Sólo para periodistas
Woodward y Bernstein, con sólo 29 y 28 años respectivamente, pusieron la piedra basal de lo que hoy, pomposamente, se conoce como periodismo de investigación. En efecto, desde entonces a todos los escándalos políticos descubiertos por la prensa, en cualquier rincón de la tierra y cualquiera sea el idioma, se les añade el sufijo "gate". Así fue como en la Argentina se habló de "Narcogate" por la supuesta relación de funcionarios nacionales con el lavado de dinero proveniente del narcotráfico, y en Tucumán, de "Taxigate", a mediados de la década del 90, para designar las irregularidades en la concesión de las licencias de remises y taxis en la capital. Pero los "Woodstein", como los llamaba el director del "Post", Ben Bradlee, no creían que estaban descubriendo nada. Sólo estaban obsesionados con la tarea que les habían encomendado y con respetar el ABC del periodismo clásico: llegar a la verdad contrastando hechos, opiniones y fuentes con la realidad. Con armas tan sencillas pero sostenidas en el tiempo -publicaron casi todos los días un artículo sobre el "Watergate" durante dos años- lograron descifrar el intrincado y pesado edificio que Nixon había ordenado construir, innecesariamente, para espiar y sabotear a sus opositores. Quizás la única novedad que introdujeron los "Woodstein" fue la del uso de fuentes anónimas, para sostener algunas informaciones, metodología que al principio ponía los pelos de punta a los jerarcas del tradicional "Post", acostumbrados a que sólo fueran posibles las citas con nombres y apellidos. Pero, a diferencia de los periodistas que después fundaron una verdadera industria de la fuente anónima -ya sea para suplir el olvidado deber de contrastar opiniones, ya sea para introducir opiniones, soterradamente-, los "Woodstein" aún hoy se niegan a revelar quién es "Garganta Profunda"; este es (¿fue?) el principal informante del "Watergate", en torno de cuya identidad circula toda clase de leyendas. Prometieron que a este secreto, uno de los pocos de las historia del periodismo -oficio caracterizado como pocos por el rumor y la falta de reservas-, se lo llevarán a la tumba.

Sólo para funcionarios
Cuando todas las puntas de la investigación periodística del "Watergate" conducían inexorablemente a la Casa Blanca, "Garganta Profunda" les advirtió a Woodward y a Bernstein que estaban siendo vigilados y que sus vidas corrían peligro. Los periodistas, entonces, fueron a la casa del director del "Post". Estaban muy asustados, pero más aún por las consecuencias institucionales que las ollas que estaban destapando podían provocar. "Aquí no está en juego sólo el futuro de un presidente, sino la primera enmienda de la Constitución, que postula la libertad de prensa", los animó Bradlee.

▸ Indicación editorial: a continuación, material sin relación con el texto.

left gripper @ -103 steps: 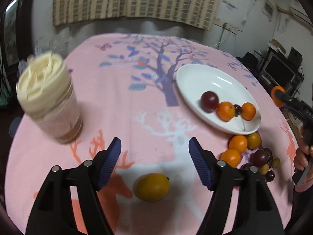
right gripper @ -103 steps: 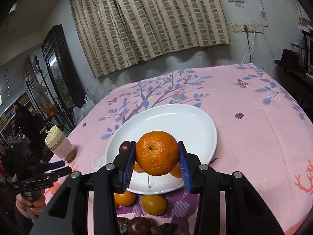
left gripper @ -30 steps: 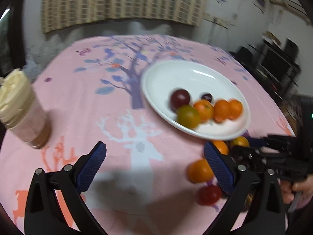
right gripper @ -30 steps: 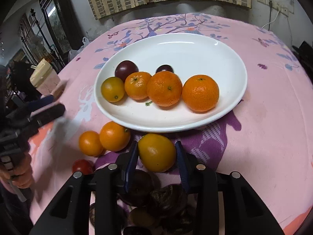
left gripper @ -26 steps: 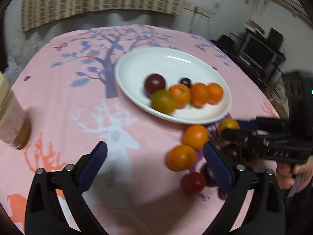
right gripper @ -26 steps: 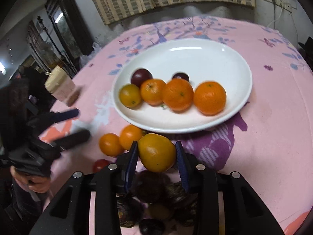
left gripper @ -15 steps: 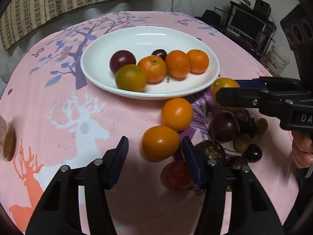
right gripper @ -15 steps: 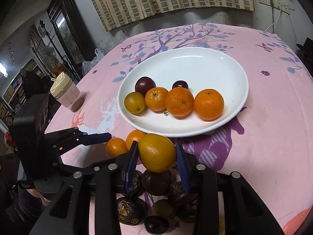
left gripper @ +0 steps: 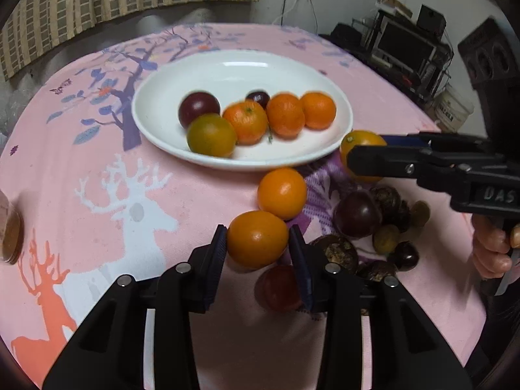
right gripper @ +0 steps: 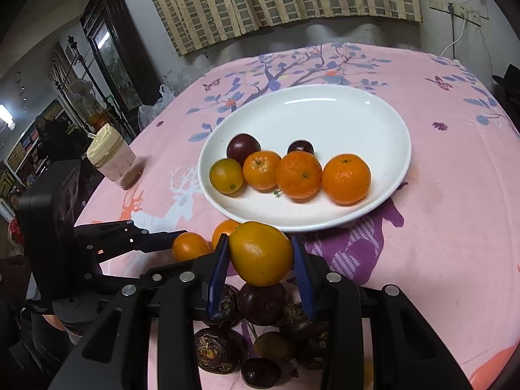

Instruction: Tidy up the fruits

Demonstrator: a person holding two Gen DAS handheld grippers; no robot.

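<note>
A white oval plate [left gripper: 227,68] [right gripper: 341,117] on the pink cloth holds several fruits: oranges, a yellow-green citrus [left gripper: 211,135] and dark plums. My left gripper [left gripper: 258,243] is shut on an orange [left gripper: 256,239], which also shows in the right wrist view [right gripper: 190,246], in front of the plate. My right gripper [right gripper: 260,256] is shut on a yellow-orange citrus [right gripper: 260,253] [left gripper: 360,143] and holds it just above the plate's near rim. Another orange [left gripper: 282,193] [right gripper: 224,227] lies on the cloth by the plate.
A pile of dark plums and small brown fruits [left gripper: 364,221] [right gripper: 260,318] lies on the cloth under my right gripper. A red fruit [left gripper: 279,287] lies below my left gripper. A jar with a cream lid [right gripper: 112,159] stands at the table's left.
My left gripper has closed on the orange in front of the plate. My right gripper has lifted the yellow-orange citrus off the cloth toward the plate rim.
</note>
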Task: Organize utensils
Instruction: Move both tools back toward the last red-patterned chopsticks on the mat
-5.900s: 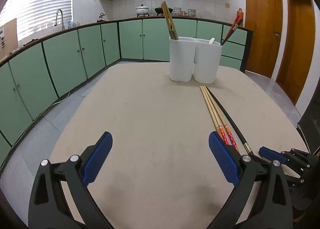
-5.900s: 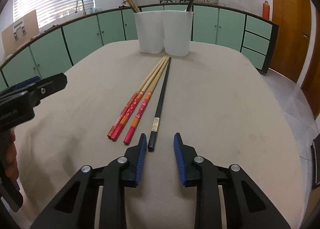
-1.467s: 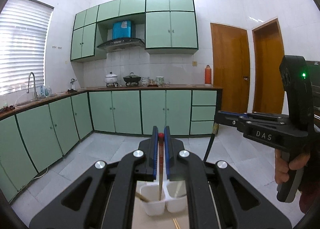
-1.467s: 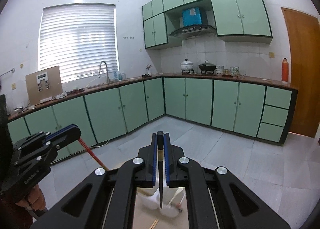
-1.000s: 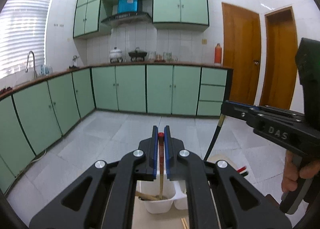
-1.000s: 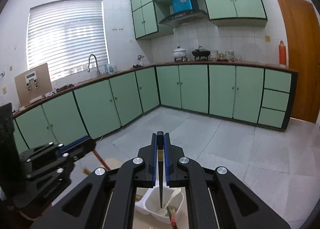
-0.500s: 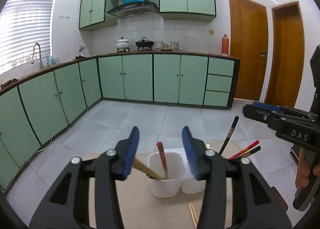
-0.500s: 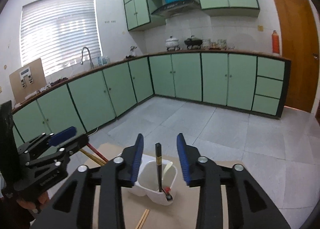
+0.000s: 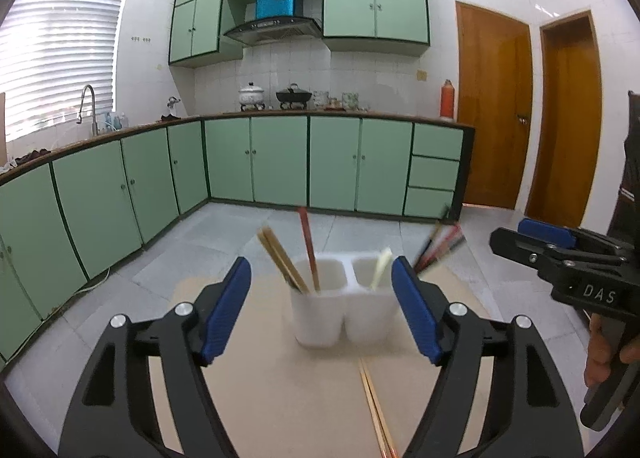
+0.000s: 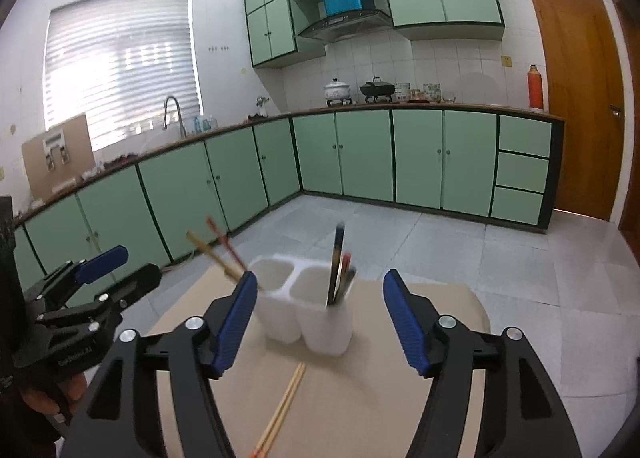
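The left tongs (image 9: 321,310) are spread wide and hold nothing, and the right tongs (image 10: 320,320) are spread the same way, also empty. Both hang above the near side of the white holder (image 9: 341,300), a two-cup container standing toward the far end of the surface (image 9: 280,398). Its left cup holds a red-topped chopstick (image 9: 307,248) beside two wooden chopsticks (image 9: 280,258); its right cup holds the black chopstick (image 10: 336,266) with other dark and red sticks. Two more chopsticks (image 10: 282,410) lie flat on the surface just near of the holder, waiting to be sorted.

The main risk, as I judge it, is the holder: it looks light and top-heavy with long sticks leaning out, so a tong arm brushing a stick could tip it. The pair on the surface lie touching each other, so a pinch may catch both, or roll one away.

Half a second ago both tongs were only partly apart, right over the cups, with the sticks just let go. Now they are fully apart and farther back, and more of the surface shows.
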### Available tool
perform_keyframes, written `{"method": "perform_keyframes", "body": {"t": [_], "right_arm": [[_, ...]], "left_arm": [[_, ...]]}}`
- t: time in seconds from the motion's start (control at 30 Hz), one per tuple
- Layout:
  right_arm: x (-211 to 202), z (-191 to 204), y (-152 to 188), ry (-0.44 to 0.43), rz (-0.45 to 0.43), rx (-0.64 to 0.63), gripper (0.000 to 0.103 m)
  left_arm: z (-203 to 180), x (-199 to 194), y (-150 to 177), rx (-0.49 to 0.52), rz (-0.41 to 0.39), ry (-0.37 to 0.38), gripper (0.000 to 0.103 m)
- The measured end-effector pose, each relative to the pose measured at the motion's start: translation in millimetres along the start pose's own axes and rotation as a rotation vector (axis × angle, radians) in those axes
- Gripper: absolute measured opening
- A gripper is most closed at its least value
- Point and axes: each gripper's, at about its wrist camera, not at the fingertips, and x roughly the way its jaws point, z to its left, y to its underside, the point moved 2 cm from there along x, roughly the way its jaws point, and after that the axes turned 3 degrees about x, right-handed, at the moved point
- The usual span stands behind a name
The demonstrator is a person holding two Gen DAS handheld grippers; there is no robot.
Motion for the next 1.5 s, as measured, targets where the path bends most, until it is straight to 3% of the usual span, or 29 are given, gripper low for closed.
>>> {"method": "perform_keyframes", "body": {"t": [0.27, 0.6, 1.07, 1.17, 1.5], "right_arm": [[-16.0, 15.0, 41.7, 0.002, 0.044, -0.028, 0.077], [-22.0, 17.0, 92.4, 0.025, 0.103, 0.009, 0.085], [-18.4, 25.5, 179.9, 0.070, 0.235, 0.053, 0.085], [-18.7, 32.2, 191.6, 0.073, 0.253, 0.057, 0.079], [-15.9, 50.4, 217.2, 0.112, 0.250, 0.055, 0.044]], "left_arm": [[-3.6, -14.9, 43.5, -0.051, 0.056, 0.010, 0.075], [3.6, -32.9, 88.1, -0.053, 0.099, -0.031, 0.081], [6.9, -34.5, 165.2, -0.013, 0.265, -0.058, 0.083], [8.7, -36.3, 173.9, -0.017, 0.283, -0.064, 0.083], [16.7, -39.0, 195.3, -0.049, 0.310, -0.059, 0.075]]}}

Fue así como siguieron escribiendo y contándoles a sus lectores lo que estaba sucediendo. Ese era su deber: decir la verdad, nota a nota, cayera quien cayera. En ese cotidiano y laborioso describir los hechos residía el derecho de informar y de estar informado, cobijado por la primera enmienda. Y eso era más importante para el sistema democrático y para la salud de las instituciones, según la lección de Bradlee, que la efímera caída de un gobierno. Esta es la gran conclusión del "Watergate". ¡Ojalá se tomara nota de ella en Tucumán, provincia en la que muchos funcionarios y legisladores azuzan el paranoico fantasma de la conspiración o de los operativos de prensa cada vez que se ponen de manifiesto sus desaguisados!